(TASK TO CARRY OUT):
The line containing "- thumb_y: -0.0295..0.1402" marks the end; copy exactly all lines from the start of the material up to and including it.

(PROVIDED INFORMATION):
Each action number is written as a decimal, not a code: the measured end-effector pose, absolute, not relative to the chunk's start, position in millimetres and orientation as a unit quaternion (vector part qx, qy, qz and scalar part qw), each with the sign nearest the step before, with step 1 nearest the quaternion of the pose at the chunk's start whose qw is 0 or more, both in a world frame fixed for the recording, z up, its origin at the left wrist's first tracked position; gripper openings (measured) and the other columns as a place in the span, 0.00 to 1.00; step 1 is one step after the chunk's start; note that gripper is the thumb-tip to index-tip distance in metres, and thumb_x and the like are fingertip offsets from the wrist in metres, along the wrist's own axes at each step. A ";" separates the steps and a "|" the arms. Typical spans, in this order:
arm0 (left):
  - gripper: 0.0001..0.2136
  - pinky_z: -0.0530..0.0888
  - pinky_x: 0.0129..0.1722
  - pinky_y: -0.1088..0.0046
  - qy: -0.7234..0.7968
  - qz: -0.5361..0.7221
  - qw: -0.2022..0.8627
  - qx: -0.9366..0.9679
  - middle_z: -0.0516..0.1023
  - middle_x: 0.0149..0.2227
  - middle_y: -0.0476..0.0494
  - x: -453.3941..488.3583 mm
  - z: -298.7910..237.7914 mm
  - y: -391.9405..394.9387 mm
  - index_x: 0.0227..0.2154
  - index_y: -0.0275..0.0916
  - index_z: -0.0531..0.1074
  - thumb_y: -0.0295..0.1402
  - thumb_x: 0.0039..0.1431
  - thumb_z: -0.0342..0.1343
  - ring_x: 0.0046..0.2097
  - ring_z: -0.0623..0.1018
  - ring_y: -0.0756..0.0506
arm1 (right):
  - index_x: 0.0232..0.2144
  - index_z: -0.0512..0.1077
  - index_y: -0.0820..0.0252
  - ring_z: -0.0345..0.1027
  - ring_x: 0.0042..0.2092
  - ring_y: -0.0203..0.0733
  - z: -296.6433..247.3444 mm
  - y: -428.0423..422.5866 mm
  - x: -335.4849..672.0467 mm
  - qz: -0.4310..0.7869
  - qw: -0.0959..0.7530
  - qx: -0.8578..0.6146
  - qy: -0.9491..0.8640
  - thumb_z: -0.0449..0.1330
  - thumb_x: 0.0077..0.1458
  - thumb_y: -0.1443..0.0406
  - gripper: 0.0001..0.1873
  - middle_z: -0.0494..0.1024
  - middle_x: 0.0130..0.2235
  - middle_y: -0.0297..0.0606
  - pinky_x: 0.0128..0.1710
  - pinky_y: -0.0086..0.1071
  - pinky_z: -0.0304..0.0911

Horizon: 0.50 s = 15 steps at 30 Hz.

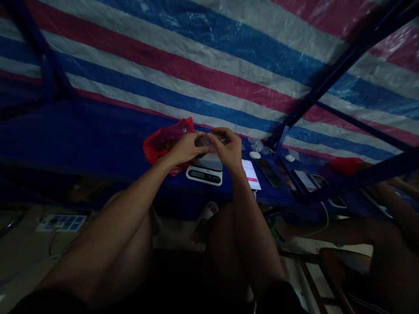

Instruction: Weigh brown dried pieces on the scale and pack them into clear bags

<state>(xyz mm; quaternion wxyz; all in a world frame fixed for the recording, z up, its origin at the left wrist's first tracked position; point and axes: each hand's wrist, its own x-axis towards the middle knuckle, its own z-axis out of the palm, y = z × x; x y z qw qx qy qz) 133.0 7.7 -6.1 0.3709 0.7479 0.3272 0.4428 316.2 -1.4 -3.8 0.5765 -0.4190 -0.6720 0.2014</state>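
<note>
A small clear plastic bag (204,141) is pinched between my two hands over a digital scale. My left hand (189,147) has its fingers closed on the bag's left side, and my right hand (229,148) grips its right side, fingers bent. What the bag contains is too dark to make out. Below them sits the white scale (204,176), its small display facing me and its grey plate partly covered by my hands. Touching the scale's left side is an open red plastic bag (151,149) with reddish-brown small pieces (167,144) inside.
Right of the scale lie a lit phone (250,173), a dark phone (270,172), a white rounded case (254,155) and crumpled clear bags (257,145). A blue metal frame (303,107) stands over the blue table (81,135). Another person's leg (347,231) is at right.
</note>
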 end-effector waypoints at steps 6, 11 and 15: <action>0.21 0.75 0.40 0.67 0.339 0.470 0.343 0.739 0.85 0.40 0.43 131.9 -5.9 12.2 0.46 0.37 0.81 0.46 0.55 0.72 0.40 0.81 0.42 | 0.49 0.80 0.52 0.79 0.48 0.47 -7.9 -3.4 326.6 0.225 0.596 -0.399 -0.660 0.70 0.58 0.41 0.27 0.84 0.48 0.42 0.51 0.44 0.77; 0.24 0.77 0.47 0.64 0.348 0.469 0.320 0.746 0.87 0.46 0.40 127.1 -6.8 12.9 0.50 0.36 0.82 0.46 0.55 0.73 0.46 0.83 0.39 | 0.55 0.79 0.52 0.79 0.55 0.53 -10.0 -10.1 338.2 0.258 0.545 -0.385 -0.699 0.72 0.56 0.43 0.31 0.83 0.55 0.46 0.53 0.48 0.77; 0.23 0.76 0.55 0.61 0.343 0.460 0.313 0.757 0.87 0.50 0.39 123.9 -7.8 11.3 0.50 0.37 0.82 0.43 0.55 0.73 0.52 0.83 0.37 | 0.60 0.76 0.53 0.80 0.55 0.54 -11.6 -13.3 346.9 0.285 0.516 -0.403 -0.700 0.74 0.54 0.48 0.36 0.83 0.55 0.48 0.52 0.48 0.78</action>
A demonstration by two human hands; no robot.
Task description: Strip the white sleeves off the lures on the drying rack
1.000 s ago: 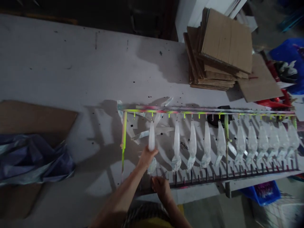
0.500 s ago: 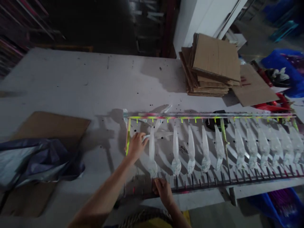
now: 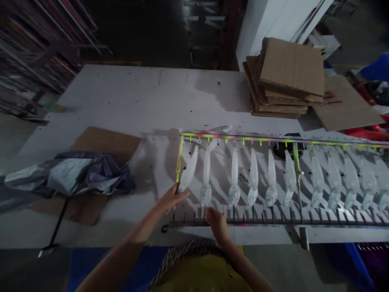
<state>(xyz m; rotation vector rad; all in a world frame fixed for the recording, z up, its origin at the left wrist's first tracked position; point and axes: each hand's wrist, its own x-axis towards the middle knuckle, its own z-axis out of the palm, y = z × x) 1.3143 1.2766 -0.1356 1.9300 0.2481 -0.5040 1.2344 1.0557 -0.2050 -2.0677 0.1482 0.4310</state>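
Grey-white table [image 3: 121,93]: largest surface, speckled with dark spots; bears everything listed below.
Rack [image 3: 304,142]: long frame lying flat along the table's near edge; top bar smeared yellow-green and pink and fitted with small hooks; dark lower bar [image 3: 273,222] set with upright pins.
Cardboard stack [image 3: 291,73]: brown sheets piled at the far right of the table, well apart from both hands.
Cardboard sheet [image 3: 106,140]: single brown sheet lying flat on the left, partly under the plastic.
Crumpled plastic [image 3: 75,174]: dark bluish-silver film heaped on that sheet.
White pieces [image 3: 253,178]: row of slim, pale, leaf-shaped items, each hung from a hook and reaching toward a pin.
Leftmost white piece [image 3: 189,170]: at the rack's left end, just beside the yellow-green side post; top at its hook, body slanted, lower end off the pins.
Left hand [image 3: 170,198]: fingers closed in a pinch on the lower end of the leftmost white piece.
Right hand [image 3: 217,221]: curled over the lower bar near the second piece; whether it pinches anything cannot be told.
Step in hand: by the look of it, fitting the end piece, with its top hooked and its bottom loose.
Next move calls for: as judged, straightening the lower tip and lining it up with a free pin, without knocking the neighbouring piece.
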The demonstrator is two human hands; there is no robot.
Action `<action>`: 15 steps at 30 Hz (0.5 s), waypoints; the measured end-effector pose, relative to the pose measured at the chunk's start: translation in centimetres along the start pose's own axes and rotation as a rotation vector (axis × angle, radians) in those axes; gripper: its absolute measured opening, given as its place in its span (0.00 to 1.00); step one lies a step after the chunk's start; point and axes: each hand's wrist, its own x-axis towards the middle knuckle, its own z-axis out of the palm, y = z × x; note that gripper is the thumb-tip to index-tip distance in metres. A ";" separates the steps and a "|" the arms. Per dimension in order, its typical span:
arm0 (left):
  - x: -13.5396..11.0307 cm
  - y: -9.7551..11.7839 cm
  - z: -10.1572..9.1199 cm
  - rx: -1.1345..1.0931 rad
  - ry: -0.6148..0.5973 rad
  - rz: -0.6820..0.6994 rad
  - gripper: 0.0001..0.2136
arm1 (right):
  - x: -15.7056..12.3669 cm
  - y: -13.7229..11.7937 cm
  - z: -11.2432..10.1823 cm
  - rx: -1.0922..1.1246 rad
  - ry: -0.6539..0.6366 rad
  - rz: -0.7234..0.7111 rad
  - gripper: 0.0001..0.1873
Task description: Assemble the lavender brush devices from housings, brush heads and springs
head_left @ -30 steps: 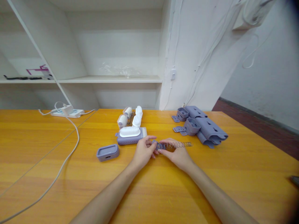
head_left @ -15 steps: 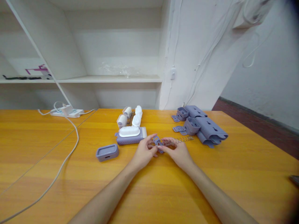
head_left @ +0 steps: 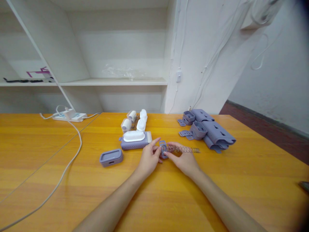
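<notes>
My left hand [head_left: 148, 159] and my right hand [head_left: 184, 160] meet over the orange table [head_left: 72, 180]. Both pinch a small purple plastic clip [head_left: 163, 149] fitted to the left end of a long coiled metal spring [head_left: 184, 149]. The spring runs out to the right above my right hand's knuckles. Just behind my left hand lies a purple case with a white brush head on top [head_left: 134, 140].
A purple lid [head_left: 111, 158] lies left of my hands. White brush parts and rollers [head_left: 135, 121] sit further back. A pile of purple plastic housings and clips [head_left: 207, 130] lies at the right. A white cable [head_left: 60, 177] runs from a power strip [head_left: 70, 116] at the back left.
The clip and spring were lifted and tilted half a second ago; now they sit lower and the spring lies level again. My hands stayed in nearly the same place.
</notes>
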 end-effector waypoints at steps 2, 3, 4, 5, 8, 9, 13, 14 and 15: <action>0.0 0.0 0.0 -0.002 -0.001 0.000 0.25 | 0.0 0.0 0.0 -0.016 -0.002 -0.029 0.15; 0.0 0.1 -0.1 -0.003 -0.005 0.000 0.24 | 0.0 0.0 0.0 -0.012 -0.007 -0.037 0.15; 0.0 0.2 -0.1 -0.004 -0.009 -0.001 0.24 | 0.0 0.0 0.1 -0.002 -0.008 -0.039 0.14; 0.0 0.3 -0.1 -0.005 -0.013 -0.001 0.24 | 0.0 0.0 0.1 0.009 -0.007 -0.038 0.14; -0.1 0.5 -0.1 -0.005 -0.030 -0.002 0.25 | 0.2 0.1 0.0 0.000 0.011 -0.057 0.14; -0.1 0.5 -0.1 -0.004 -0.033 -0.003 0.25 | 0.3 0.2 0.0 -0.015 0.020 -0.071 0.14; -0.2 0.5 -0.1 -0.016 -0.050 -0.002 0.27 | 0.5 0.5 0.0 -0.037 0.042 -0.111 0.14; -0.3 0.6 -0.1 -0.021 -0.056 -0.003 0.27 | 0.5 0.6 0.0 -0.029 0.041 -0.108 0.14; -0.3 0.6 -0.2 -0.024 -0.063 -0.004 0.27 | 0.5 0.7 0.1 -0.017 0.039 -0.101 0.14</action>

(SOLUTION):
Each action number is written as a decimal, not a code: the measured end-effector pose, absolute, not relative to the chunk's start, position in millimetres and orientation as a unit quaternion (vector part qx, qy, qz and scalar part qw), each with the sign nearest the step before, with step 1 nearest the quaternion of the pose at the chunk's start whose qw is 0 or more, both in a world frame fixed for the recording, z up, its origin at the left wrist's first tracked position; gripper openings (measured) and the other columns as a place in the span, 0.00 to 1.00; step 1 is one step after the chunk's start; note that gripper is the thumb-tip to index-tip distance in metres, and thumb_x and the like are fingertip offsets from the wrist in metres, along the wrist's own axes at each step. A ";" separates the steps and a "|" the arms. Typical spans, in this order:
arm0 (left):
  - gripper: 0.0001..0.2136
  - pinky_z: -0.0530..0.0888
  - pinky_x: 0.0129..0.1722
  - pinky_y: -0.1088..0.0046
  - qy: -0.7234..0.7968
  - qz: -0.5361..0.7221
  - qw: -0.2022..0.8627
  - qx: -0.9366..0.9679
  - middle_z: -0.0516..0.1023
  - middle_x: 0.0149..0.2227
  - middle_y: -0.0476..0.0494
  - x: -453.3941..488.3583 mm
  - z: -298.7910..237.7914 mm
  - y: -391.9405..394.9387 mm
  - index_x: 0.0227..0.2154
  - index_y: -0.0275..0.0916
  - index_z: -0.0531..0.1074
  - thumb_y: -0.0295..0.1402

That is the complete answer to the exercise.